### Work task
Copy each line of the data beneath in which the word "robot" appears.

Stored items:

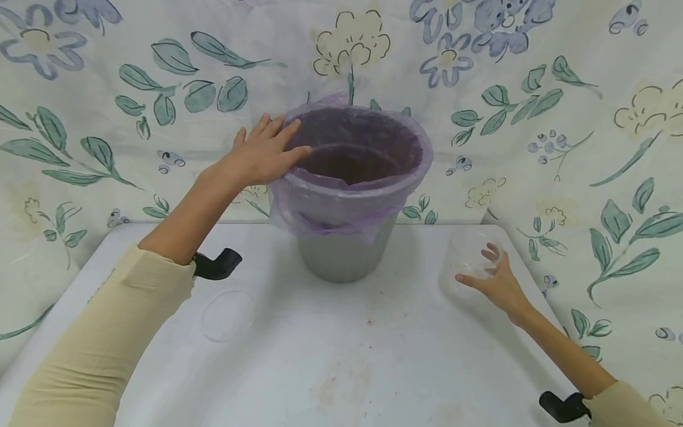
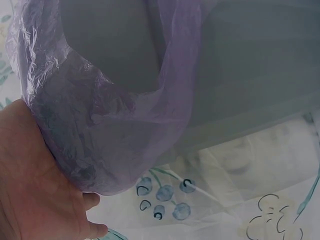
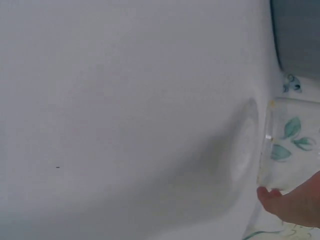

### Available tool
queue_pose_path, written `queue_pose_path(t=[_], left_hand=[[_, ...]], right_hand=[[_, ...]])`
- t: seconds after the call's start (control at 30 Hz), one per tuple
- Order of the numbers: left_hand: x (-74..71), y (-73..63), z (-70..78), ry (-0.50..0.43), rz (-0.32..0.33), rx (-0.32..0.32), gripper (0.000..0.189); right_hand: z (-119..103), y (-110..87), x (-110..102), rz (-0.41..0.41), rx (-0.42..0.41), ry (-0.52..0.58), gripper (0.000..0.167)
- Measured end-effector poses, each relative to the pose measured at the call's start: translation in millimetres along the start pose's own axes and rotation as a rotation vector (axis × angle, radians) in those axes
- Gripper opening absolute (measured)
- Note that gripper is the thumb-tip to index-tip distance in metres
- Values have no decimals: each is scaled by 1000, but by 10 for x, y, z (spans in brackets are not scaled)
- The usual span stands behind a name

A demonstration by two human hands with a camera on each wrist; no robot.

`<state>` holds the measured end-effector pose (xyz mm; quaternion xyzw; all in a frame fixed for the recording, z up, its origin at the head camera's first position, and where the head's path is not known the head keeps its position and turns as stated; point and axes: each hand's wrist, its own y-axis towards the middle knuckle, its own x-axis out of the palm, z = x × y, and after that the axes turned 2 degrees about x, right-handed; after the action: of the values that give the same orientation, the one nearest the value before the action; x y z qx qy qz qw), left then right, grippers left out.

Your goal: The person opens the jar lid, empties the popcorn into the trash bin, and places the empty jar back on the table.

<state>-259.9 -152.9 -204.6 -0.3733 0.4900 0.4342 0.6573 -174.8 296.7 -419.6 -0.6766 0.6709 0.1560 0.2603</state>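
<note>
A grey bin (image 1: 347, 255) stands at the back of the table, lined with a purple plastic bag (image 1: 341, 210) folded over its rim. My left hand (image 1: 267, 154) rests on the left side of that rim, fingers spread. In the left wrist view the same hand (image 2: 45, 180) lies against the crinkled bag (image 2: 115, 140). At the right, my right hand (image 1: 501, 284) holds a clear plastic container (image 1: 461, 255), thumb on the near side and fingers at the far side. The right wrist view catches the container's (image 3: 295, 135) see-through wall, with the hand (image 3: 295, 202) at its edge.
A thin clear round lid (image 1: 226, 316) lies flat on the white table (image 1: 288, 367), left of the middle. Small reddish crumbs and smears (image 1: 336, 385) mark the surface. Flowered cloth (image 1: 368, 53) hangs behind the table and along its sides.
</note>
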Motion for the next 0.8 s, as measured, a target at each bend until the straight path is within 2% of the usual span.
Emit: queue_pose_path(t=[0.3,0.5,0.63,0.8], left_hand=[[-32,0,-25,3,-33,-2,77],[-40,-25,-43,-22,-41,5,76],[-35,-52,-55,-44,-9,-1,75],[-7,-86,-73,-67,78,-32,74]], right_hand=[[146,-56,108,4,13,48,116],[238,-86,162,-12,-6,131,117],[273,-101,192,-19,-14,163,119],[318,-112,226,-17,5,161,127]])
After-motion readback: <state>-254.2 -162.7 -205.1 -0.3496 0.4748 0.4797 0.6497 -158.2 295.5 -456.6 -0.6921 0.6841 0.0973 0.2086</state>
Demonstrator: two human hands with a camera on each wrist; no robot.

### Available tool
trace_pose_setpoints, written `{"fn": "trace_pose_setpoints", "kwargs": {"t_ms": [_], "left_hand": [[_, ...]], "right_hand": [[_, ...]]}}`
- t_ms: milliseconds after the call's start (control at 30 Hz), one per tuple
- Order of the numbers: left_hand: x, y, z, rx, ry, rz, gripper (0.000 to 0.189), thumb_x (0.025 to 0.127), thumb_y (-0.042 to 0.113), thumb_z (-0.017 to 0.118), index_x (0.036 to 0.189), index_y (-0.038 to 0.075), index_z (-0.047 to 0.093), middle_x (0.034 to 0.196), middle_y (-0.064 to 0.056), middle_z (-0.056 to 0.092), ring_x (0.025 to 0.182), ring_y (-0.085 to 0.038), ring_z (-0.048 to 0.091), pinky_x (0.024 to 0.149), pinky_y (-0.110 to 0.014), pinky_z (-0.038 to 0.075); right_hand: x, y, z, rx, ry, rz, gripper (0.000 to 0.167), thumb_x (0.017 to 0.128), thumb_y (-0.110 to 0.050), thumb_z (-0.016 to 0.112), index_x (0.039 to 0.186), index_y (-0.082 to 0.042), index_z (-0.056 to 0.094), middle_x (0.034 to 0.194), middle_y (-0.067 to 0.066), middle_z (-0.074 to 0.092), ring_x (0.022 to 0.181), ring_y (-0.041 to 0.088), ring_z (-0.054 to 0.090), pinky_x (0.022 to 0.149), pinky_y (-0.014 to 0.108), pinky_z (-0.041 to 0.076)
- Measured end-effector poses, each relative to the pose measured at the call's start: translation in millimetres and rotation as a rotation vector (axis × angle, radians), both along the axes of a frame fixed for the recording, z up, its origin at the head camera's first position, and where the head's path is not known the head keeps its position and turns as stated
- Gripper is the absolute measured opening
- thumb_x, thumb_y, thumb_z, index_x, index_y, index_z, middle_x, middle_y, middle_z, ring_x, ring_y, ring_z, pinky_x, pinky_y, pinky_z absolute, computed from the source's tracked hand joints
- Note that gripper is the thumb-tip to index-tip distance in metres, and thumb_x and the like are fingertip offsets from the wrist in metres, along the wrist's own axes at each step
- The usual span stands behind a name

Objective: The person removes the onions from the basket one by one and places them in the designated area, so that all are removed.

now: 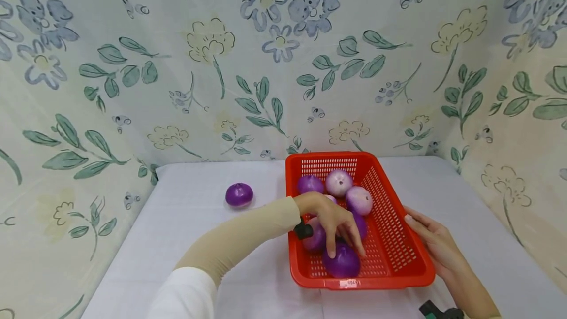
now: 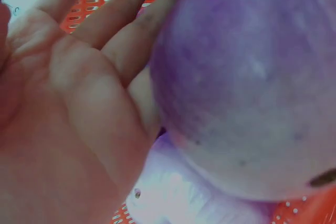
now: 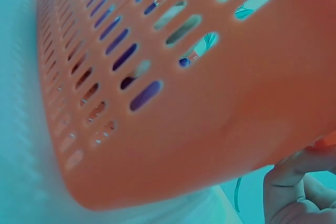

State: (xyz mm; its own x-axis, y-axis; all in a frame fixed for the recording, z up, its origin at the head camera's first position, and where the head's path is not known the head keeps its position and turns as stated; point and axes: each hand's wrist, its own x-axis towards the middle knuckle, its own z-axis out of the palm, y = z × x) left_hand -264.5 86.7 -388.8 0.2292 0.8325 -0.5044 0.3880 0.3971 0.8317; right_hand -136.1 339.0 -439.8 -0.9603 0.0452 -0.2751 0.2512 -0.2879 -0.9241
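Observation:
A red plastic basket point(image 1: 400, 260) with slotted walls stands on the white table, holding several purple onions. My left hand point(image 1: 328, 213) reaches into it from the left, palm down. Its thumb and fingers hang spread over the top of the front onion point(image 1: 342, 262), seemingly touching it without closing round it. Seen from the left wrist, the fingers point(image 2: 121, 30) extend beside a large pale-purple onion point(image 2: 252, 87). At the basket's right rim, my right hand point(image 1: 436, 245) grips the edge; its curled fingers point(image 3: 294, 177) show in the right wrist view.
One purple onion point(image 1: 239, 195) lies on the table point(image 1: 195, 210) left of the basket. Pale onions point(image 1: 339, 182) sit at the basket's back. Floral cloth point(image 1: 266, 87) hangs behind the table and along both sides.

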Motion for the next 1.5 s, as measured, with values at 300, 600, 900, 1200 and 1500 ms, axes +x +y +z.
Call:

### Task result
A demonstration by two human hands with a camera on each wrist; no robot.
Demonstrator: two human hands with a camera on each wrist; no robot.

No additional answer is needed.